What the exercise asks: This exercise calls for an exact copy of the listing below.
+++ Data block +++
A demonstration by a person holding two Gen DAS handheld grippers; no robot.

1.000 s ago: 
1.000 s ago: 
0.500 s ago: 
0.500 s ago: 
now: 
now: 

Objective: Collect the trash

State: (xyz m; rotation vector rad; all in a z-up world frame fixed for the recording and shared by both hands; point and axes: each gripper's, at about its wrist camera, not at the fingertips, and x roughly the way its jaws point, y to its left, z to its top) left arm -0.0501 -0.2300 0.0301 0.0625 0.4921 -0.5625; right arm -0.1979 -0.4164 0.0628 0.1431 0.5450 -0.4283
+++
Reply to the task:
A demonstration by a person holding two Gen DAS handheld grippers; no robot.

1.000 s ago: 
1.000 s ago: 
0.500 s ago: 
0.500 s ago: 
now: 
now: 

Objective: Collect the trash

State: (xyz m; rotation vector rad; all in a z-up world frame fixed for the recording and shared by both hands; point and axes: each gripper's, at about its wrist camera, not at the fingertips, and x roughly the way its jaws point, y to its left, z to its top) left arm -0.0501 -0.2300 0.0301 0.0625 0.4921 -0.5625; right arm -0.1979 -0.4164 0.0628 0.1431 0.5450 -0.4283

Nothing else belongs in the answer.